Nabi-HB [Hepatitis B Immune Globulin (Human)]

Nabi-HB is a human polyclonal antibody product indicated to prevent hepatitis B following accidental exposure to hepatitis B virus, or HBV. However, we believe the majority of our Nabi-HB sales are for use to prevent re-infection with hepatitis B disease in HBV-positive liver transplant patients. In November 2002, we filed a BLA with the FDA for Nabi-HB Intraveneous, to prevent re-infection with hepatitis B disease in HBV-positive liver transplant patients. In June 2004 we filed a MAA in Europe for regulatory approval for Nabi-HB Intravenous under the MRP.

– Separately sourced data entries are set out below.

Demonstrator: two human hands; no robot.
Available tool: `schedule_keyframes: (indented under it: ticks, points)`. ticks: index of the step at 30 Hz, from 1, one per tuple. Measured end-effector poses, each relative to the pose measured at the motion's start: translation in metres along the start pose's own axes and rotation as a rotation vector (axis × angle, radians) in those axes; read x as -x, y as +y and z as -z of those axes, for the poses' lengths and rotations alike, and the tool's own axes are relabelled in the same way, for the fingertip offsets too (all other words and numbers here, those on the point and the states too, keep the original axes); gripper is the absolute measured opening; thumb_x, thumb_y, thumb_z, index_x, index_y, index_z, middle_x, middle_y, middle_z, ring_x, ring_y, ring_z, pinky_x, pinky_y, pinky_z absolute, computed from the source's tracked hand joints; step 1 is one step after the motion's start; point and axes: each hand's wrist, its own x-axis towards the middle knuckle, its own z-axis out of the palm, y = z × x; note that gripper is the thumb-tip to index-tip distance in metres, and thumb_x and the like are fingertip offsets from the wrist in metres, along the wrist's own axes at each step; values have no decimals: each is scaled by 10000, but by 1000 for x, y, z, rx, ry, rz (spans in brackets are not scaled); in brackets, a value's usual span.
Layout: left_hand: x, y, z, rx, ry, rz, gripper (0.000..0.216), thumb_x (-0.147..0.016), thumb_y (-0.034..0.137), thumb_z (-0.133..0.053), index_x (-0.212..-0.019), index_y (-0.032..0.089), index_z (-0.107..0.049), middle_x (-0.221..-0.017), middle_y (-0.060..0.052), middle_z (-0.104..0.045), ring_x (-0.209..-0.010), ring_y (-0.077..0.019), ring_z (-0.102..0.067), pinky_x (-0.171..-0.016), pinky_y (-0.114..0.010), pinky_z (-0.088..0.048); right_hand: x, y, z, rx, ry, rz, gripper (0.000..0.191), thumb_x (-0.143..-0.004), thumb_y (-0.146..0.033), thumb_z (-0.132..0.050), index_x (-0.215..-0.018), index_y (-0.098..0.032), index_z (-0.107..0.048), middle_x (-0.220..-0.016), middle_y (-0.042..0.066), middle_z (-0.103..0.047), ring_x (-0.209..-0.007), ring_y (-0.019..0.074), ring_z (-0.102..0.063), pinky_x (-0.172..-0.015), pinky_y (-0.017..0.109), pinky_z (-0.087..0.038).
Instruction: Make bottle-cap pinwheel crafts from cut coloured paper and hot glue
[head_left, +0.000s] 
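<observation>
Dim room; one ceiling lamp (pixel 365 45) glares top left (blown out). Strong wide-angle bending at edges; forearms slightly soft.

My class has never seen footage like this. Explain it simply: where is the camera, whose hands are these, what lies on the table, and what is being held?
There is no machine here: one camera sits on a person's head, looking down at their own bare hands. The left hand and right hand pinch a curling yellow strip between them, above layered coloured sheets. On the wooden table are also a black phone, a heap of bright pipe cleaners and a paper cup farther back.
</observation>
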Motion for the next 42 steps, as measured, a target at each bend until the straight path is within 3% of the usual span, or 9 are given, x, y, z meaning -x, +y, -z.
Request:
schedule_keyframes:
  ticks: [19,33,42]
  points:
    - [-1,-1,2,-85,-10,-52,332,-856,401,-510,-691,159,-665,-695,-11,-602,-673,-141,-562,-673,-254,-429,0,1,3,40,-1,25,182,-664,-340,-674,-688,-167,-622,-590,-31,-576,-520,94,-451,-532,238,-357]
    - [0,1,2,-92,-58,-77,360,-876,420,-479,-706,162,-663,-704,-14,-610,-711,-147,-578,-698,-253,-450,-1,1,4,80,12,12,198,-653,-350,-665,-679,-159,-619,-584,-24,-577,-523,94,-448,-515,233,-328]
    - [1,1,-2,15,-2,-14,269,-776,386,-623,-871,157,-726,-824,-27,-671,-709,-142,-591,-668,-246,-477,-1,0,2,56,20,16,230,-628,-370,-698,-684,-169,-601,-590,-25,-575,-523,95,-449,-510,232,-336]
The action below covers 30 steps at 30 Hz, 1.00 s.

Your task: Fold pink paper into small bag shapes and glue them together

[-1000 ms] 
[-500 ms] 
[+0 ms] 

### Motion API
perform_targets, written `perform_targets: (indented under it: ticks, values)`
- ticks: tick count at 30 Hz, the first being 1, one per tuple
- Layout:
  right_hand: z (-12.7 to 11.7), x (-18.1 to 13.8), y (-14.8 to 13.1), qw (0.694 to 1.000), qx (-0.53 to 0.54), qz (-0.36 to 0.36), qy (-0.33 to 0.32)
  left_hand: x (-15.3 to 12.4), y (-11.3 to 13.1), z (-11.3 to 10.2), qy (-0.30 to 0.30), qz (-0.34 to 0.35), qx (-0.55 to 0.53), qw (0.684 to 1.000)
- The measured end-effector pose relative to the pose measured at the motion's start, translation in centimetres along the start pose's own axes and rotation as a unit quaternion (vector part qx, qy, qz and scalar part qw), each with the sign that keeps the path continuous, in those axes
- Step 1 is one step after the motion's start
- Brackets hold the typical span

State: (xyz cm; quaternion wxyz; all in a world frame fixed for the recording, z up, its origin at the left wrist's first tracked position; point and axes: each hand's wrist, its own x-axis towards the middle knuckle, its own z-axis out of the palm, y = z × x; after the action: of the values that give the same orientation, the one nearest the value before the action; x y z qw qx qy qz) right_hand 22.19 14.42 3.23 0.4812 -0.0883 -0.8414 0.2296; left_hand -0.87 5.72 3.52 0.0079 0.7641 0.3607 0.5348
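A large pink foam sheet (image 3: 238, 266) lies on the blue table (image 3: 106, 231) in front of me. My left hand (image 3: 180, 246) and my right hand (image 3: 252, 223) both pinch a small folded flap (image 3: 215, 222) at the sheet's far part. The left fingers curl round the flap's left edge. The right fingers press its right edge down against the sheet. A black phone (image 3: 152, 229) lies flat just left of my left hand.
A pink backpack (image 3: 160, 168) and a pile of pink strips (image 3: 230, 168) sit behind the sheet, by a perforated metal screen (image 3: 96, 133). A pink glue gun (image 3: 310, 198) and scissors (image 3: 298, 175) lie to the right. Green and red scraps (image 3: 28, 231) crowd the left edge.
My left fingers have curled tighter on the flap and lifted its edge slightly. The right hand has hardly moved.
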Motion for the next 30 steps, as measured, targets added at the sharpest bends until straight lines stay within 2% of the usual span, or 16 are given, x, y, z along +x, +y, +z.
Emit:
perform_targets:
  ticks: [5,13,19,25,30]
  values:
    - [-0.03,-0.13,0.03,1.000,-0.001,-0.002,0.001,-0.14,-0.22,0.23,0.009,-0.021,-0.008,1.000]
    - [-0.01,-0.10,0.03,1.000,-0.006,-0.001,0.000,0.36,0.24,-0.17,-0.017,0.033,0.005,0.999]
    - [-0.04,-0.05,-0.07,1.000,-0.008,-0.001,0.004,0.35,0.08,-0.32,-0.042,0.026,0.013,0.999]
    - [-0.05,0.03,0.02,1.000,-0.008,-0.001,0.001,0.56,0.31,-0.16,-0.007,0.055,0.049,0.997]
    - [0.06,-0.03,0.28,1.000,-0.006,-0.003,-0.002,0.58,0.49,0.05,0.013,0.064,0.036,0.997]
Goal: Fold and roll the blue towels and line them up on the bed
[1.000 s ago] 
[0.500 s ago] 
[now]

Nabi-HB reflects the application of our clinical, regulatory, manufacturing and commercial expertise in antibody technology to the treatment of patients exposed to HBV and HBV liver transplant patients. We produce the anti-HBV plasma raw material at our FDA approved antibody collection centers, manufacture Nabi-HB in our state of the art fractionation and purification facility and make medical education materials available to physicians through our medical liaison activities.

Nabi-HB is a purified human polyclonal antibody product collected at our FDA approved antibody collection centers from plasma donors, which have been previously vaccinated with a hepatitis B vaccine. Hepatitis B vaccines contain the hepatitis B surface antigen, which is known to provide protection against HBV. When administered, the anti-hepatitis B antibody contained in Nabi-HB binds to the Hepatitis B virus and triggers its clearance by the body’s immune system.

HBV is a major global health concern. In a January 2004 issue of the Morbidity and Mortality Weekly Report, the CDC estimated that in the U.S. alone there are approximately 1.3 million chronic hepatitis B carriers, 73,000 new hepatitis B infections per year, and 5,000 individuals who die annually from hepatitis B or its complications. Rates of HBV infection throughout the EU are reported as similar to those in the U.S. Chronic HBV infection is a frequent cause of end-stage liver disease and according to the United Network for Organs Sharing, or UNOS, over 4% of liver transplants through November 2004 were due to underlying hepatitis B liver disease. Moreover, during surgery and in the period immediately following transplant surgery, patients do not have any licensed treatment options to prevent re-infection of the transplanted liver. Re-infection of the transplanted liver is almost inevitable after surgery in HBV-positive patients without treatment with a hepatitis B immunoglobulin product such as Nabi-HB.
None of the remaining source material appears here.